Bir dede ile torununun konuşmalarına kulak veriyoruz
"Dedeciğim! Bir insanın ömrü ne kadar olur?" Dede
tatlı bir gülücükle:
"Ezanla namaz arası kadar yavrucuğum."
deyince torun:
"Nasıl yani, ömür bu kadar kısa mı?" der.
Dede:
"Evet yavrum. ömür, namazsız
ezanla, ezansız namaz arası kadardır." diye cevap
verir.
Torun yeniden sorar:
"Namazsız ezan ve ezansız namaz sözlerinden ne
kastettiğini
anlamadım dedeciğim. Bu ne demek açıklar mısın?"

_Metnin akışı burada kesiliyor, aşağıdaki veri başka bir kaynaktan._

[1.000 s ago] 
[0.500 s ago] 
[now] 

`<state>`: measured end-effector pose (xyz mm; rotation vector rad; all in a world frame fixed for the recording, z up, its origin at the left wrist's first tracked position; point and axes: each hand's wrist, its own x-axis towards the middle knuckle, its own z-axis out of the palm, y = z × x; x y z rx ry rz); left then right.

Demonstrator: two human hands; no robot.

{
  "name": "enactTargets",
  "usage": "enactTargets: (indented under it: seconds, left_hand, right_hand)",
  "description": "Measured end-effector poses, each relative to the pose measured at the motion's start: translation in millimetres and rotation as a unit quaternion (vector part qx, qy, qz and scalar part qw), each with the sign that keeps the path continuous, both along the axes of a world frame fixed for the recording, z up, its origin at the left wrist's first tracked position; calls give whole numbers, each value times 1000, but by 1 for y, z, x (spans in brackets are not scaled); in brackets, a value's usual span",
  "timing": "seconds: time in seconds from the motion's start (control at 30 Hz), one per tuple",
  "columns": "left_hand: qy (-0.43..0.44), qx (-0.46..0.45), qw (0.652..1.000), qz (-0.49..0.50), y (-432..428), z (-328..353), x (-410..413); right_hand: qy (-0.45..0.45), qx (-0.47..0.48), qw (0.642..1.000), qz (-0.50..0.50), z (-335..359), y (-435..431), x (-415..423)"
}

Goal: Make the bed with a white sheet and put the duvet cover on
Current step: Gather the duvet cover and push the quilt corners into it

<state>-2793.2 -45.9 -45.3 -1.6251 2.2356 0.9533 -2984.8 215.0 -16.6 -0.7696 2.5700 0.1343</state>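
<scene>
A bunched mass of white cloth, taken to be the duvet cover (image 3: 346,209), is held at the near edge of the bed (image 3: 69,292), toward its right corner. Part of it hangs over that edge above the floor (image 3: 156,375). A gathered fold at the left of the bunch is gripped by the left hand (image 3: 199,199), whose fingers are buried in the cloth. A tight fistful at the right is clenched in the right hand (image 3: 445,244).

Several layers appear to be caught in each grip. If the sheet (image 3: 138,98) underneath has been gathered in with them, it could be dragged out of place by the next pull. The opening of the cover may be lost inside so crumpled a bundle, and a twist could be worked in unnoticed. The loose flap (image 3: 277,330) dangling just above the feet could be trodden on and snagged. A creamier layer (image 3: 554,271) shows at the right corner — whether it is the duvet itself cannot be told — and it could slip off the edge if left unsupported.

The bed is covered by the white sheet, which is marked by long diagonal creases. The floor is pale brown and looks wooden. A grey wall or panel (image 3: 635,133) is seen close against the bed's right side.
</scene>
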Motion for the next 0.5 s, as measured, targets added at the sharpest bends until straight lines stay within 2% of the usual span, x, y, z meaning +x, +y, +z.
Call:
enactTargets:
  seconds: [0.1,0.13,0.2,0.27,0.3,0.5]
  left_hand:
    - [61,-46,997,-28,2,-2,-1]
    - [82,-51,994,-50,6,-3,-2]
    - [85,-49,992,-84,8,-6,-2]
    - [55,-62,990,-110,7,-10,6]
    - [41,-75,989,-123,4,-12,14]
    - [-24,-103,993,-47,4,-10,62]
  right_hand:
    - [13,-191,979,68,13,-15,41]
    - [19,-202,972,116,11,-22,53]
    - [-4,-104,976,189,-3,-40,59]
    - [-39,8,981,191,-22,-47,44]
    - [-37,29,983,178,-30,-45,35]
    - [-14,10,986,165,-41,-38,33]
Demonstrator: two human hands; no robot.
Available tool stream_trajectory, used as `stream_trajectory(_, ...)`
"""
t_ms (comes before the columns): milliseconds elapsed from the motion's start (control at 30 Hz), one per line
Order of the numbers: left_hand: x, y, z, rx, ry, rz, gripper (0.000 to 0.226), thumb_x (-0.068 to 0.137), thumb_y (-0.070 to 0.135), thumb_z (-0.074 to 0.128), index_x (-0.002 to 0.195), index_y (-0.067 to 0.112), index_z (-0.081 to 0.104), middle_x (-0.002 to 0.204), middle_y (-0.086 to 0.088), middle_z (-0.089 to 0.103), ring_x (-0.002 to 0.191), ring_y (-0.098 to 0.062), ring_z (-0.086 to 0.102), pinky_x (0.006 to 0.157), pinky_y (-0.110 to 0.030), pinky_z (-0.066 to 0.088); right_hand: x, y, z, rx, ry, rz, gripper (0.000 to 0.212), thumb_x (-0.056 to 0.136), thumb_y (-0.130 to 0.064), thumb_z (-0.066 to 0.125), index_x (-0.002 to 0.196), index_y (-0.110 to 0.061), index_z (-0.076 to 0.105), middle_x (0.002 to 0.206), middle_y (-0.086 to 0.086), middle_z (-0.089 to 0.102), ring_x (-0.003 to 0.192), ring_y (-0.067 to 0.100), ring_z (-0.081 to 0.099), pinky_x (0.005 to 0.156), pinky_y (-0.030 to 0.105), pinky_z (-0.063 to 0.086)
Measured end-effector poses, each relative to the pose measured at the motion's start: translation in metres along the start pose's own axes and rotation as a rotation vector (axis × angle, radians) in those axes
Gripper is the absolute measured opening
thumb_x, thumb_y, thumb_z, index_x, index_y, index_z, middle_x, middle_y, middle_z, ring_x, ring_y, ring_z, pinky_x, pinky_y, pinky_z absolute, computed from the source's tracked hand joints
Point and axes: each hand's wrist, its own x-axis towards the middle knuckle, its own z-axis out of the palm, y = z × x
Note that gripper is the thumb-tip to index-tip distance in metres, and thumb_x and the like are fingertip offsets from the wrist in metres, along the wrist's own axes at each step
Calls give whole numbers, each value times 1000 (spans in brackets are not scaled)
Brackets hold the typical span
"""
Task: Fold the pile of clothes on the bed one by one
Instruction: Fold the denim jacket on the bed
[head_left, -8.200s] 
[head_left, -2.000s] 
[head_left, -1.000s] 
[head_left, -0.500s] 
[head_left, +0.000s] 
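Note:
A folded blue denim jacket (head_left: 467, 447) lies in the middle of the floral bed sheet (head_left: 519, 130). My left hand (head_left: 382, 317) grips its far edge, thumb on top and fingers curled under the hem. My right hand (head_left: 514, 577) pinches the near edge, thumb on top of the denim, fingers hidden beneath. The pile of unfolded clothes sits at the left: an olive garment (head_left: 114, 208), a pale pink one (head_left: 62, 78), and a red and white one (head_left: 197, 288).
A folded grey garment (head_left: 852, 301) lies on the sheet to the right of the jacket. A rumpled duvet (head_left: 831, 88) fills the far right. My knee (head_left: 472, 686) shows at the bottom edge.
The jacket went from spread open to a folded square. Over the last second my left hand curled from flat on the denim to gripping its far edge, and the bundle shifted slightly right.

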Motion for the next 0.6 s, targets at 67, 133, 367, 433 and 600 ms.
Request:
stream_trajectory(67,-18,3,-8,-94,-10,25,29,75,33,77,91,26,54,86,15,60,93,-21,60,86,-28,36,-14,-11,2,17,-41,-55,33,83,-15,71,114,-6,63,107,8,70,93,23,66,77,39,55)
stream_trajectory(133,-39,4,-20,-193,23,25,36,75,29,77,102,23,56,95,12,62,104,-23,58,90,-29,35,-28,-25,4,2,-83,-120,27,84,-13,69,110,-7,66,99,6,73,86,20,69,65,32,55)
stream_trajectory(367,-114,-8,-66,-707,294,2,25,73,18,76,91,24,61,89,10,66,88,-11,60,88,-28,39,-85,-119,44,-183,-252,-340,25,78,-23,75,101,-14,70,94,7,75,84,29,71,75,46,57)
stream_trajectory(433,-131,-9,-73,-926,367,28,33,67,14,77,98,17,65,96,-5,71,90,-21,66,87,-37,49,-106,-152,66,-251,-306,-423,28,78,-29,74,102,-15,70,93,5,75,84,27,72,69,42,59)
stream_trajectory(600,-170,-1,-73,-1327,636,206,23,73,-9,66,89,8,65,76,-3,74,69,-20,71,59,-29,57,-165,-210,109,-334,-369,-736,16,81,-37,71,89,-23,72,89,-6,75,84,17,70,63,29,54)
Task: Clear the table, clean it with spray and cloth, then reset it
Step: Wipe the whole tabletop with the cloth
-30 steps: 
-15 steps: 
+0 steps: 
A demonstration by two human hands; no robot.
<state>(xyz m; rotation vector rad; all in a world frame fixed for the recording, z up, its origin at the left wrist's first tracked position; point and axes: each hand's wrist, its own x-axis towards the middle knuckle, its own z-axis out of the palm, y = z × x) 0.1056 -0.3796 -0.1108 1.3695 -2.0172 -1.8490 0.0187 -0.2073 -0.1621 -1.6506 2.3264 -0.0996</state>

Dede şefkatle ellerinden tuttuğu torununa:
"Bak yavrum, geçenlerde komşumuzun çocuğu doğdu. O çocuğun kulağına ezan okundu değil mi? işte o ezanın namazı
kılındı mı? Kılınmadı. O ezan "Namazsız ezan"dı. insan öldüğü zaman
kılınan cenaze namazının da ezanı yoktur. O da "Ezansız namaz"dır.
Aslında o namazın ezanı insan doğunca okunmuştu
kulağına.
en sevdiklerimden..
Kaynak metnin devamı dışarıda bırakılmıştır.